Time made her a skilled seamstress. Even the magnifying glass hardly revealed the last time the husband they chose for her came home drunk and in need of a punching bag. His untimely death was still blamed on the alcohol, by eyes too accustomed to such mundane things as an addict’s death to notice the tidy line of viscera pink French knots that sewed his heart shut.

She shook her head to stop it from wandering, the product, no doubt, of one too many slipped stitches over the years. Bits of memory excised and sewn up, others shored up and securely held in place for safekeeping. Her mind was a quilt of choices, just as the heart lying in front of her was a patchwork of mending the damage those choices had done to her.

With the needle held between her lined lips, she tied the crimson thread into a knot at one end. This was the last little repair she would be able to manage with her own hands. Arthritis had rendered her all but useless. These stitches would not be neat and tidy. No matter. Pretty repairs were no longer needed. Artie was utterly alone in the world. Safe in her room at the hospital, where no one would bother to come in until the smell of her demise wafted into the hallway.

And that will be soon enough, but not today.
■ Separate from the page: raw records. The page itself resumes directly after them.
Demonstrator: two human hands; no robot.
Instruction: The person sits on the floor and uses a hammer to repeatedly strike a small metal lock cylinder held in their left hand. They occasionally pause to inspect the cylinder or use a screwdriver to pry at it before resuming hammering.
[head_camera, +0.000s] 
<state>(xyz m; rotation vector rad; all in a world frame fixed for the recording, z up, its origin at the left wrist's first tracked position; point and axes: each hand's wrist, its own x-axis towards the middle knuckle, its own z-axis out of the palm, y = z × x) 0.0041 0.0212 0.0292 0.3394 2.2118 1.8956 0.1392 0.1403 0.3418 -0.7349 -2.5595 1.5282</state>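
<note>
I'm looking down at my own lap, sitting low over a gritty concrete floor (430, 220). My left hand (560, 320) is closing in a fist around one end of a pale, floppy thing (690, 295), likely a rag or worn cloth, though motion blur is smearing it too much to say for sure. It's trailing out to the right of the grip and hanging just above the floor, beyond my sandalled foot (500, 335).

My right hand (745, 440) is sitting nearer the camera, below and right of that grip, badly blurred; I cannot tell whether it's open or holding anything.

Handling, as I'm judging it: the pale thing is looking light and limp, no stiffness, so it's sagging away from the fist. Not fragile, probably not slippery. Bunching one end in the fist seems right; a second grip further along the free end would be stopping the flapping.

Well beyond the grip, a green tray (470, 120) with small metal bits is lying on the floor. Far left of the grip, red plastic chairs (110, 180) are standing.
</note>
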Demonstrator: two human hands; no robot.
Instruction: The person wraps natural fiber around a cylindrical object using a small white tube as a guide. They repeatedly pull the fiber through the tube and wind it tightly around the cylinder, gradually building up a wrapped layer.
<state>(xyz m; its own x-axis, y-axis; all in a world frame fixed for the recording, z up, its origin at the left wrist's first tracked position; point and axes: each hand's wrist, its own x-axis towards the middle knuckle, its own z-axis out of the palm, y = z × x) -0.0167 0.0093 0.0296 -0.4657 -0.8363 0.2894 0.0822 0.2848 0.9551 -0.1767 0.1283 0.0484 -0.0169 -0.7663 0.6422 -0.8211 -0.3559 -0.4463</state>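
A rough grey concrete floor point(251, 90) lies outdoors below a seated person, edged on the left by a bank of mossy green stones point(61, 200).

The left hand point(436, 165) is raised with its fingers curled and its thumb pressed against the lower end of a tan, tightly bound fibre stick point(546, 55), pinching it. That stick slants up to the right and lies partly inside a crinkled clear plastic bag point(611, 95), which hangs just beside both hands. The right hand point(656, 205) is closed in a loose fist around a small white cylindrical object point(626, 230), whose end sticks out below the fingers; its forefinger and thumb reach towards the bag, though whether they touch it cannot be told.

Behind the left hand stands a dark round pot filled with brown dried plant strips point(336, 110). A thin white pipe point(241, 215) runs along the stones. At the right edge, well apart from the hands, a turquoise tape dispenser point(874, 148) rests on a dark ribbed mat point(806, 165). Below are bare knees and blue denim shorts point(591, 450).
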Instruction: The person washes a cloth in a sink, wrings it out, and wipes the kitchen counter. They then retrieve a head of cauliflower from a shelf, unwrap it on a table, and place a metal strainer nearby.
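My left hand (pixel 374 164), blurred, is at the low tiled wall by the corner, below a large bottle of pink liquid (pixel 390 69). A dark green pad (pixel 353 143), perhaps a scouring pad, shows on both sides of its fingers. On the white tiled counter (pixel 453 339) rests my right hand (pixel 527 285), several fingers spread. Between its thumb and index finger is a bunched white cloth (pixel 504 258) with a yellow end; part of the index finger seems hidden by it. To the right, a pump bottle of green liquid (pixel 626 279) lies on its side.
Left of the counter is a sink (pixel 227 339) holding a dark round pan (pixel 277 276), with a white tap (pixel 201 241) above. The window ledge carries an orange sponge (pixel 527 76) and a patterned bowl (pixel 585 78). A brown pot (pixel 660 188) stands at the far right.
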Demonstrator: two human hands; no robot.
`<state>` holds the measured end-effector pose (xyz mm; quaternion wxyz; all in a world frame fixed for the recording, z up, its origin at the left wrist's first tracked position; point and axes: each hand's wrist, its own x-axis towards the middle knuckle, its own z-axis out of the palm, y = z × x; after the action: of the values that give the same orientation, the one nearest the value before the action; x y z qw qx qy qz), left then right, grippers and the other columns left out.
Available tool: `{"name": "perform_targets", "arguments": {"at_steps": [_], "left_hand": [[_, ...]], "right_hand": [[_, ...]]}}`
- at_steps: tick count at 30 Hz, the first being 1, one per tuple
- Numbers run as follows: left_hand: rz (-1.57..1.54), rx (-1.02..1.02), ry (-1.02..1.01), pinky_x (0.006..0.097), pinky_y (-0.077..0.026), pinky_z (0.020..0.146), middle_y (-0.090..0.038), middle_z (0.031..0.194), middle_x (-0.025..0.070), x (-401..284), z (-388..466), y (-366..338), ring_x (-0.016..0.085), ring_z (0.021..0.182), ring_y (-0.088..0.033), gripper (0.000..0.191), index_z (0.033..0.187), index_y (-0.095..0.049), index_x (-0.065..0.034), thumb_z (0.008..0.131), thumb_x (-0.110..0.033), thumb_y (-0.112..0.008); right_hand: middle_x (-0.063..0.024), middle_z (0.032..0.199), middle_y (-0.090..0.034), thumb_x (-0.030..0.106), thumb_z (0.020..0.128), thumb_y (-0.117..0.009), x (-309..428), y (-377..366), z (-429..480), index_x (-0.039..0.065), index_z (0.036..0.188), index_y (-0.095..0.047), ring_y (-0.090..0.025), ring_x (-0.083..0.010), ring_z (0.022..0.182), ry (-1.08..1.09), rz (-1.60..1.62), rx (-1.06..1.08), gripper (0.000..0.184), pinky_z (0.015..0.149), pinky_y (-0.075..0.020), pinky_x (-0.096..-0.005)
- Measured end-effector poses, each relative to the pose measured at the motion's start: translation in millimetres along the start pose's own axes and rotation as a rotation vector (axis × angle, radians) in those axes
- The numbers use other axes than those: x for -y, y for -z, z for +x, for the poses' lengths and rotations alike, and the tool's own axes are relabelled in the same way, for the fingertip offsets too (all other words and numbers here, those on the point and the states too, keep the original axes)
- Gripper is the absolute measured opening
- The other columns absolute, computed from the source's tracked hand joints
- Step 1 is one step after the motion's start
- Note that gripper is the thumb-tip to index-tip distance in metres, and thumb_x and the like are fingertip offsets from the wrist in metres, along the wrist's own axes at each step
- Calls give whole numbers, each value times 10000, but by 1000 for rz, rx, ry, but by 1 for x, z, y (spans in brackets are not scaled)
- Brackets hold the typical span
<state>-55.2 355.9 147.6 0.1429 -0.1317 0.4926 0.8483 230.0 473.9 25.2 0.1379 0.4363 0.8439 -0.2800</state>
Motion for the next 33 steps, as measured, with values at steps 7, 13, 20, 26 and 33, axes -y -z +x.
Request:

There was one last job the seamstress needed to do. The angel of death had stalked the wing long enough. Old Mrs. Murphy had been about to finally see her estranged daughter again. It had taken so many long nights of mending to excise the fear and hate out of the old bigot, to enable her to call her daughter and apologize for the years of trying to “change her”, then more of disgusted negligence.

Nurse Aimee had no right to snuff out the light she’d worked so hard to reignite.

Artie’s heart was all but done, that pesky little clog working its way through her body even as she cut and sewed her arteries back together to extend her time. One last darn in the tapestry of her life. She tied off the thread and clipped it, slipping the scissors into the pocket of her hospital-issued robe.

She would not need thread or needles for this last fix. Just a razor-sharp cut to the side of Nurse Aimee’s neck as she slouched napping at her station. Artie’s feet slowed and her thoughts began to scramble and glitch like the old television she’d refused to give up long after the neighbors all went to flat screens and streaming. Barclay deserved what was coming to him. His fists were not a fair price for saying “I do.”

No, not Barclay. Not her grandfather, not her debate coach, not her friend Carla’s new husband… They had all deserved their patches, but this was not about them. This was about night nurse Aimee, who had been killing her friends on the ward. As though geriatric meant disposable.

Maybe it does, to some.

A seamstress was a builder, a creator, repairing and making stronger that which was threadbare and weak. Sometimes, that required picking out a bad seam or pulling a loose thread.

Nurse Aimee was just where she’d been left after drinking her morphine-laced froufrou mochaccino whatever. So much sugar in that thing that she would hardly notice the bitterness of the drug. Artie had already lost movement in her left arm. It was all right. She only needed one hand. This job called for a simple cut. She opened her scissors flat and took a breath.

“Who’s the angel of death now, you cranky bitch?” she hissed in the comatose woman’s ear, sliding the sharp metal across her slowly pulsing carotid.

Too tired to make the trek back down the hall to her room, she closed the scissors and dropped them in her lap. It was a shame that the others would decide the story based on the last sentence of it. But when the ladies on the ward stopped dropping like flies, and some of them even got to heal, the inaccuracy of the story wouldn’t really matter.

She felt a stitch pop, then another. That last repair wasn’t holding at all. But as her mother had said that night, suitcases packed by the door as she worked on Father’s liver while he lay in another rotgut-induced stupor-- Some repairs just have to be good enough to last the night.

Sometimes, you just needed a stitch to hold long enough to leave the scene of the crime before it was discovered, and sometimes, leaving wasn’t the point.